Conversion of Cole Field House into indoor football facility is approved by Finance Committee (updated)

Published November 20, 2015 in The Washington Post.

The University of Maryland Board of Regents’ Finance Committee unanimously approved a proposal Thursday that would transform Cole Field House into a new $155 million indoor football facility and academic research complex.

The committee’s approval means the proposal will next be presented to the full Board of Regents in December. The board will meet Dec. 12 in Hagerstown.

“We never know what the big board will decide. But traditionally, if you get an unanimous vote from the committee, chances are that the general board … they’ll vote for it,” Maryland President Wallace D. Loh said. “There’s no guarantee.”

Loh presented the potential development for about six minutes Thursday, calling it “a transformative project” that would integrate an indoor football facility with a state-of-the-art Center for Sports Medicine, Health and Human Performance and an innovation lab for prospective entrepreneurs.

Approximately 30 percent of the building would be devoted to academics and research, Loh said. A majority of the space, 87,000 square feet, would center on the indoor football facility. The facility would include a 100-yard indoor field after the arena’s bowl seating is excavated to the ground level and the building is expanded north. The project would also include the construction of two football practice fields west of the facility.

There were a number of concerns raised by board members during Thursday’s session, which last nearly two hours and often touched on the historical significance of the facility. The questions ranged from the displacement of student programs currently using Cole Field House to the potential impact of head injuries on college football’s future, possibly rendering an expensive facility unnecessary. There were also questions raised about the viability of fundraising $100 million from the private sector for the project.

Still, much of the conversation was driven by the need for an indoor football facility, which has long been an initiative of the athletic department and viewed as a key piece in fully integrating the team into the Big Ten. Maryland is the only school in the conference without an indoor facility.

“We are in the football business. That’s the choice that was made,” said Tom McMillen, a Board of Regents member and a 2013 inductee in the National Collegiate Basketball Hall of Fame. “We need to make it work, and so we have to be competitive.”

Maryland’s plans to construct a combined indoor football and academic facility were initially estimated at $250 million, but those plans were scaled back to include Cole Field House. Maryland currently has $45 million in private donor pledges, Loh said on Thursday, and he hosted more than 40 potential donors on campus last week to discuss the project.

According to the proposal, of the $155 million cost of the project, $25 million will come from the school, $25 million from the state and the $105 from private donations, with Under Armour founder Kevin Plank pledging $25 million. Finance Committee chairman Frank Kelly said Thursday that Plank’s donation will likely set the tone for an unprecedented fundraising effort by the school.

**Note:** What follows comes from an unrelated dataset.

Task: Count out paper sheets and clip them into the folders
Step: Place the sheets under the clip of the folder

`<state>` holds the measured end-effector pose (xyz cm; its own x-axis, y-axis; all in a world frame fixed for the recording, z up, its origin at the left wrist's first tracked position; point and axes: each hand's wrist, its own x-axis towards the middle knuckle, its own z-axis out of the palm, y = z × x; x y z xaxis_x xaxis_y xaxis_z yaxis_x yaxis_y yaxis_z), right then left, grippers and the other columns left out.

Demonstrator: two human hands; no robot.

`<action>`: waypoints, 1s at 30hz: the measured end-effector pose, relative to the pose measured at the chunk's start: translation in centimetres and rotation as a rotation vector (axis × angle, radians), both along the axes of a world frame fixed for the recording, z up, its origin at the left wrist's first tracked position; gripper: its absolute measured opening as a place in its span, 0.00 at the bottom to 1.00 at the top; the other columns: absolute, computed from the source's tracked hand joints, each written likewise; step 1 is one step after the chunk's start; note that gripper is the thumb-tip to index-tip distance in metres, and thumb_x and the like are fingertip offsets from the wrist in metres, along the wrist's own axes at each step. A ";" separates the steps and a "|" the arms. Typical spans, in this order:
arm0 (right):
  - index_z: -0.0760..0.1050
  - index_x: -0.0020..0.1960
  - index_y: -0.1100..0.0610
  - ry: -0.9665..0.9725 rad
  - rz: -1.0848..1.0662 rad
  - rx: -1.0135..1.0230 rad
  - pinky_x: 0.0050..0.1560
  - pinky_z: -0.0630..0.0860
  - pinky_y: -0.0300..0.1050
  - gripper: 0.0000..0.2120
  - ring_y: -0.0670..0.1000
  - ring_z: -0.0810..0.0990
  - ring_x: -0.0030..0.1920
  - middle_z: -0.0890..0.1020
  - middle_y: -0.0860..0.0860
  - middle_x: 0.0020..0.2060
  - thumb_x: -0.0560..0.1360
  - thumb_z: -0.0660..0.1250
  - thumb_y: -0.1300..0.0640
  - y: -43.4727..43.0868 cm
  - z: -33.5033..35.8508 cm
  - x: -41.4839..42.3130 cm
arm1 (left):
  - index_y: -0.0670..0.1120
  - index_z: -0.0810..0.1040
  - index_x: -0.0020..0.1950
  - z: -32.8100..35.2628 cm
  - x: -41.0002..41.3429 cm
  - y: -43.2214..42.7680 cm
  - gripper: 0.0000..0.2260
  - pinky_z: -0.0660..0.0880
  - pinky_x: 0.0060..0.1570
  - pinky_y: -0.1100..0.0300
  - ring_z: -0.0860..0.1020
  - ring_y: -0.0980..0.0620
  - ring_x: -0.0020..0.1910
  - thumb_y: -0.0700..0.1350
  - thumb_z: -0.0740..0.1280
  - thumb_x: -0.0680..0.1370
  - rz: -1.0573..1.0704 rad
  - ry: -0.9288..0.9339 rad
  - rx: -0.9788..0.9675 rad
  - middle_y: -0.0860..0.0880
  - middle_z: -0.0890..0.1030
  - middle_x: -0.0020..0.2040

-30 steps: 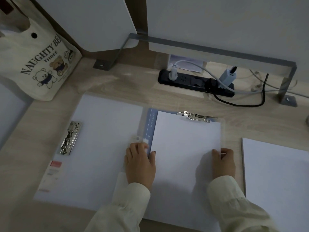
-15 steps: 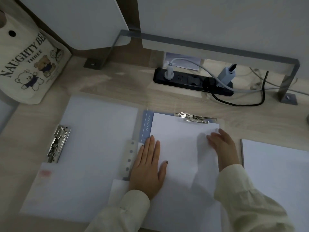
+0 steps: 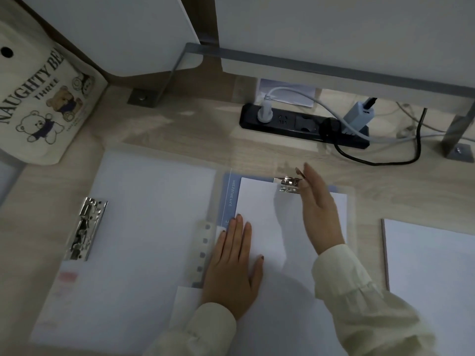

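Note:
An open pale-blue folder point(image 3: 229, 199) lies flat on the desk. White sheets point(image 3: 267, 217) rest on its right half, their top edge at the metal top clip point(image 3: 289, 185). My left hand point(image 3: 235, 263) presses flat on the sheets' left edge, fingers together. My right hand point(image 3: 317, 206) reaches to the top clip, fingers extended and touching its right end. The folder's left half point(image 3: 144, 227) carries a second metal side clip point(image 3: 86, 228) at its left edge. A stack of loose white paper point(image 3: 431, 273) sits to the right.
A cream tote bag point(image 3: 43, 98) with bear prints leans at the far left. A black power strip point(image 3: 303, 125) with plugs and trailing cables lies behind the folder. White panels on metal brackets point(image 3: 457, 140) rise along the desk's back edge.
My right hand has moved from the sheets' right edge up to the top clip. My left hand went from gripping the sheets' left edge to lying flat. The camera shifted slightly.

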<state>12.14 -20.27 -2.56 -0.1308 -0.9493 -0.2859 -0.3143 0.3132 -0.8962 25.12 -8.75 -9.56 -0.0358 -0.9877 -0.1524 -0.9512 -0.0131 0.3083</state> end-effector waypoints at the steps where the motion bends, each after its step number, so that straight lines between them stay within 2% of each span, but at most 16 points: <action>1: 0.63 0.71 0.50 0.089 0.064 -0.020 0.65 0.59 0.34 0.20 0.42 0.66 0.66 0.69 0.45 0.68 0.79 0.55 0.55 0.1 -0.2 0.5 | 0.42 0.59 0.74 0.0 0.1 0.0 0.28 0.46 0.73 0.59 0.54 0.50 0.74 0.56 0.48 0.79 0.002 -0.001 0.004 0.44 0.62 0.75; 4: 0.57 0.73 0.50 0.353 0.205 -0.086 0.72 0.56 0.40 0.23 0.46 0.58 0.73 0.61 0.47 0.73 0.79 0.55 0.52 0.8 -1.4 1.3 | 0.43 0.58 0.74 0.0 0.1 0.0 0.28 0.44 0.73 0.59 0.54 0.50 0.74 0.57 0.48 0.79 0.008 -0.003 0.020 0.45 0.62 0.75; 6: 0.55 0.74 0.49 0.536 0.298 -0.134 0.74 0.57 0.46 0.24 0.50 0.57 0.74 0.60 0.49 0.74 0.79 0.54 0.49 1.0 -2.4 1.2 | 0.44 0.57 0.74 -0.1 0.0 0.1 0.28 0.43 0.73 0.55 0.56 0.48 0.75 0.58 0.47 0.79 0.022 -0.002 0.029 0.46 0.61 0.75; 9: 0.59 0.73 0.53 0.742 0.382 -0.212 0.71 0.64 0.53 0.25 0.58 0.64 0.72 0.67 0.56 0.71 0.77 0.50 0.46 0.6 -3.5 1.0 | 0.45 0.56 0.74 -0.3 0.1 0.1 0.28 0.44 0.72 0.53 0.60 0.48 0.74 0.59 0.46 0.79 0.033 -0.005 0.038 0.46 0.61 0.75; 12: 0.65 0.70 0.56 0.852 0.423 -0.232 0.67 0.68 0.55 0.24 0.62 0.70 0.67 0.74 0.58 0.66 0.77 0.51 0.48 0.2 -4.1 1.2 | 0.44 0.57 0.74 -0.3 0.1 0.1 0.28 0.46 0.72 0.55 0.59 0.47 0.75 0.58 0.46 0.79 0.033 0.002 0.025 0.46 0.60 0.75; 20: 0.71 0.66 0.57 0.952 0.464 -0.217 0.62 0.72 0.57 0.22 0.63 0.75 0.63 0.77 0.60 0.62 0.76 0.52 0.51 0.2 -4.9 1.5 | 0.43 0.60 0.74 -0.2 0.0 0.0 0.27 0.47 0.72 0.57 0.55 0.51 0.74 0.57 0.49 0.79 0.026 0.028 -0.018 0.45 0.62 0.74; 25: 0.70 0.67 0.58 0.975 0.479 -0.187 0.64 0.69 0.57 0.23 0.62 0.73 0.65 0.76 0.60 0.63 0.76 0.51 0.51 0.2 -5.2 1.6 | 0.43 0.59 0.74 -0.3 0.0 0.0 0.27 0.47 0.73 0.58 0.54 0.51 0.74 0.57 0.48 0.79 0.016 0.012 -0.039 0.45 0.62 0.74; 27: 0.65 0.70 0.57 0.954 0.497 -0.182 0.69 0.62 0.55 0.26 0.62 0.68 0.69 0.72 0.60 0.67 0.76 0.48 0.49 0.4 -5.0 1.6 | 0.44 0.58 0.74 -0.5 0.0 -0.1 0.28 0.45 0.73 0.57 0.54 0.51 0.74 0.57 0.47 0.79 0.020 -0.028 -0.051 0.45 0.61 0.75; 30: 0.53 0.75 0.53 0.863 0.572 -0.159 0.74 0.47 0.49 0.29 0.57 0.53 0.76 0.58 0.57 0.75 0.75 0.40 0.45 0.4 -4.3 1.3 | 0.45 0.54 0.75 -0.9 0.1 -0.1 0.27 0.43 0.73 0.58 0.47 0.53 0.76 0.58 0.45 0.79 0.054 -0.062 -0.075 0.46 0.59 0.75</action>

“Having him coming up with that kind of money gives you the leverage to come up with the rest of it,” Kelly said. “Others will follow Kevin. Kevin set the example and others will follow.”

Pending final approval of the proposal, the design of the project would be underway by May, while construction is slated to begin in late December 2015 and wrap up in April 2017.

The development will require the university to use institutional reserves and debt “to bridge timing gaps between the project’s expenses,” according to the proposal. That gap is expected to come over the course four years, with the most expensive year coming in 2018, when the school estimates it would borrow between $78 million and $83 million. About $40 million of that would be paid back in the three years after the project’s completion, while the rest would be repaid over a longer period.

“The regents did what they we’re supposed to do…to ask hard questions, and they did that,” Loh said. “In addition to every thing that was talked about today, the facilities, the academics and the research, for many long-time donors, there’s this emotional attachment to Cole Field House.”